Filing Date: August 20, 2007

Scholastic Corporation, together with its subsidiaries, engages in the publishing and distribution of children's books, as well as development of educational technology products in the United States and internationally.

According to a press release dated August 20, 2007, the Complaint charges Scholastic and certain of its officers and directors with violations of the Exchange Act. Specifically, the Complaint alleges that during the Class Period, Defendants issued materially false and misleading statements that misrepresented and failed to disclose: (i) that the Company’s Educational Publishing division was suffering from a variety of adverse factors which were causing it to experience declining results and it was not performing according to internal expectations; (ii) that the Company’s operations in the United Kingdom were not performing well and would have to be reorganized; (iii) that the Company’s financial results were materially overstated as it was failing to timely write-down the value of certain print reference assets and it was failing to properly reserve for certain bad debts; and (iv) as a result of the foregoing, Defendants’ lacked a reasonable basis for their positive statements about the Company and its prospects.

On December 16, 2005, Scholastic issued a press release announcing its financial results for the fiscal second quarter of 2006, the period ending November 30, 2005. For the quarter, the Company reported net income of $66.9 million. In response to the disappointing earnings announcement, the price of Scholastic common stock declined from $33.10 per share to $29.30 per share on heavy trading volume. The Complaint further alleges that Defendants, however, continued to conceal the scope of the problems at the Company and maintained earnings guidance that they knew could not be met.
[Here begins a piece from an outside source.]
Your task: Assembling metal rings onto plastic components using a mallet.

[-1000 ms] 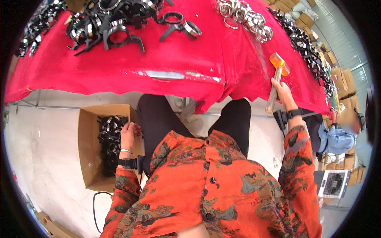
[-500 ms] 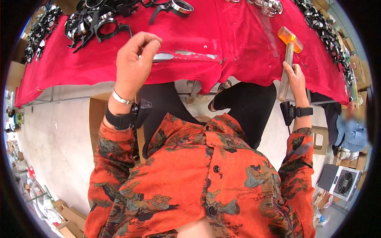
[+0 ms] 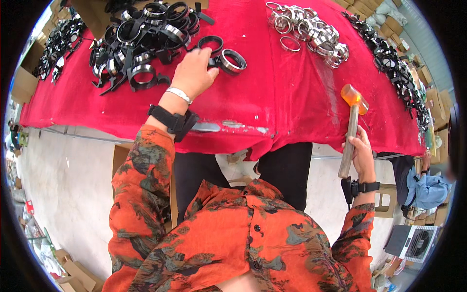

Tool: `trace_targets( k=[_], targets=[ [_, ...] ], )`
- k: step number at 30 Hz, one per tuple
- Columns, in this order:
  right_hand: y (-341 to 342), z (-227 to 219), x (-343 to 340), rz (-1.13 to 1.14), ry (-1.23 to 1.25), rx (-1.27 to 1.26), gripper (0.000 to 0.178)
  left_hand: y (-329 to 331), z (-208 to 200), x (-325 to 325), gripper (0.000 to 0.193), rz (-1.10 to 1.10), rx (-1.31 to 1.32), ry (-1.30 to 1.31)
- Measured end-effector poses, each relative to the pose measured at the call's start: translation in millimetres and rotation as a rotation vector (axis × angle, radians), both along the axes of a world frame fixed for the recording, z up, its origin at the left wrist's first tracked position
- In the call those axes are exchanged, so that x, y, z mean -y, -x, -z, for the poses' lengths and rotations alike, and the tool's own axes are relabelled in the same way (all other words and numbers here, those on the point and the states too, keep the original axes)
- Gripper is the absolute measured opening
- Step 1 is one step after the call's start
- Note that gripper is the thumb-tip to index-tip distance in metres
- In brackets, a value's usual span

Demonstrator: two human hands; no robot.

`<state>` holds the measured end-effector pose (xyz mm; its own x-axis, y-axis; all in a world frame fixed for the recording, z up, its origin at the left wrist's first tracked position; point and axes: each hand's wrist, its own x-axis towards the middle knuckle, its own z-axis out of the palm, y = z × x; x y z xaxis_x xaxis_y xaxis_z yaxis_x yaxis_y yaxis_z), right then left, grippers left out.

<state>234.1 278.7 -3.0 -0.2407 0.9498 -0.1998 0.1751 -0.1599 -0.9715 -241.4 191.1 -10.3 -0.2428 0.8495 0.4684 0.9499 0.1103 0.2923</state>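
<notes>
My left hand [image 3: 193, 75] reaches over the red cloth to a black ring part with a silver rim [image 3: 232, 61]. Its thumb and fingers close around the part's short black arm; the fingertips are partly hidden. Just beyond lies another black ring [image 3: 211, 44]. A heap of similar black ring parts [image 3: 141, 36] spreads to the left of this hand. On the right, my right hand [image 3: 361, 150] grips a mallet [image 3: 353, 129] by its wooden handle, with the amber, see-through head pointing away from me above the cloth.
Loose silver rings [image 3: 316, 34] form a pile at the far right-centre of the red-covered table [image 3: 243, 102]. More black parts [image 3: 396, 58] line the right edge, others [image 3: 61, 44] the far left. A cardboard box [image 3: 92, 17] stands behind the heap. Someone in blue [image 3: 430, 190] is at right.
My left hand has moved forward and right, onto the black ring part. The view has shifted farther over the table, showing more of the piles. The mallet stays in my right hand.
</notes>
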Motion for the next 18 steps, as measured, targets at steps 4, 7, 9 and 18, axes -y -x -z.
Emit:
trace_targets(
  k=[4,7,9,18],
  targets=[
    [4,-4,6,0.016,0.143,-0.182,0.055,2,-12,-8,0.030,-0.074,0.070,0.333],
    [10,-13,22,0.074,0.162,-0.164,0.036,2,-4,2,0.026,0.019,0.307,0.205],
    [15,-14,28,0.102,0.131,-0.144,0.020,-21,-19,19,0.022,0.120,0.844,0.180],
    [78,-16,56,-0.381,0.408,-0.868,0.065,-93,18,108,0.014,0.025,1.183,-0.111]
  ],
)
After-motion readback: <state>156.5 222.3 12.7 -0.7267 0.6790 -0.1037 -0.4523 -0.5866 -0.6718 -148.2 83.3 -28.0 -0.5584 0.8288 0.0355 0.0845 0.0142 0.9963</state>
Then, on March 23, 2006, Scholastic issued a press release announcing its financial results for the third quarter of 2006, the period ending February 28, 2006. The Company reported a net loss of $15.5 million or $0.37 per share. In response to the Company’s announcement, the price of Scholastic common stock declined from $29.42 per share to $26.04 per share on heavy trading volume.

On November 08, 2007, Coughlin Stoia Geller Rudman & Robbins LLP was appointed lead Counsel and the Alaska Laborers Employers Retirement Fund was appointed lead Plaintiff. On January 11, 2008, lead Plaintiff filed a consolidated amended Complaint against Scholastic, Richard Robinson, and Mary Winston.

On September 25, 2008, Plaintiffs filed a motion to amend/correct another amended Complaint. On February 27, 2008, a motion to dismiss the Plaintiffs' consolidated amended class action was filed. By June 25, 2008, a hearing began and concluded allowing Plaintiff and Defendants to present oral arguments on Defendants motion to dismiss. The judge reserved ruling.

On October 31, 2008, the Defendants filed a Motion to Dismiss with Prejudice Plaintiffs' Second Consolidated Amended Class Action Complaint. On September 30, 2010, this action was dismissed with prejudice.